Tanah longsor pernah menghasilkan tsunami dengan tinggi gelombang 350-500 meter. Peristiwa tersebut menimpa Alaska pada tahun 1958, ketika 81 Juta ton bebatuan dan es jatuh ke Teluk Lituya. Sementara itu, fenomena tsunami di Pantai Anyer tergolong gejolak alam yang unik. Sebab, tidak terdapat tanda-tanda akan munculnya bencana, seperti air laut yang tiba-tiba surut dan guncangan gempa. Oleh para ahli, kejadian itu disebut sebagai Silent Tsunami.

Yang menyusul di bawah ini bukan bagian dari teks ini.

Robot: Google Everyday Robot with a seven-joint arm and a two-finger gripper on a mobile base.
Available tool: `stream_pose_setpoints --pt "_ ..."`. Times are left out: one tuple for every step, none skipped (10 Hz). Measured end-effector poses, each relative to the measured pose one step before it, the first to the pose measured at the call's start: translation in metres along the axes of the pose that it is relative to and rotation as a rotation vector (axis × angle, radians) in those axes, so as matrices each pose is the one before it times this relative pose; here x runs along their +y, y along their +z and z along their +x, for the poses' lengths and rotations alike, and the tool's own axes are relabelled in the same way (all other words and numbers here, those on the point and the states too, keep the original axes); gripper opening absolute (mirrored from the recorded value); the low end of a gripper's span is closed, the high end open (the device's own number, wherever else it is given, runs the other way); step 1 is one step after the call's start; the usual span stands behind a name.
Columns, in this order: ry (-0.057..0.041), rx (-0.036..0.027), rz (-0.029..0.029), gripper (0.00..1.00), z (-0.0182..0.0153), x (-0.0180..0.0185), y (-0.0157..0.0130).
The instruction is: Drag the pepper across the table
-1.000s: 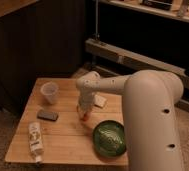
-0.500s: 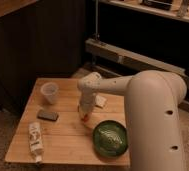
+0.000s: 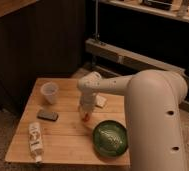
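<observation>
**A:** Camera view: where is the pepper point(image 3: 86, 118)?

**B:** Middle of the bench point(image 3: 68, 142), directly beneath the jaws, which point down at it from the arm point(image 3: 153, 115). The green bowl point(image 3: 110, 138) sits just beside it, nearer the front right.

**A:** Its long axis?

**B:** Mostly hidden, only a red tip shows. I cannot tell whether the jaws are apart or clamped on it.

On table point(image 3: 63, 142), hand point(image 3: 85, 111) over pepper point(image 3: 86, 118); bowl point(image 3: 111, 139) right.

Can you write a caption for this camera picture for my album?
Robot's hand down at the red pepper in the middle of the wooden table, near a green bowl.
</observation>
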Motion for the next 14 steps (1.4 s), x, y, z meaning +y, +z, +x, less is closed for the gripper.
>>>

“Dari peristiwa di Anyer kita harus banyak belajar, pertanda tsunami yang selama ini diyakini masyarakat harus diperkaya lagi,” kata peraih gelar Ph.D dari Ritsumeikan University, Jepang bidang Community-Based Disaster Management itu.
Wignyo menambahkan, selain di Anyer, kejadian serupa pernah menimpa perairan Hilo Hawai, Jepang, serta beberapa negara sekitarnya. Gempa di laut dalam sebesar 9,5 SR tidak dirasakan di daratan. Sehingga, masyarakat tidak melakukan evakuasi sebagaimana mestinya. Alhasil, tsunami menyebabkan 61 orang korban jiwa di Hawai, sementara di Jepang sebanyak 138 orang meninggal.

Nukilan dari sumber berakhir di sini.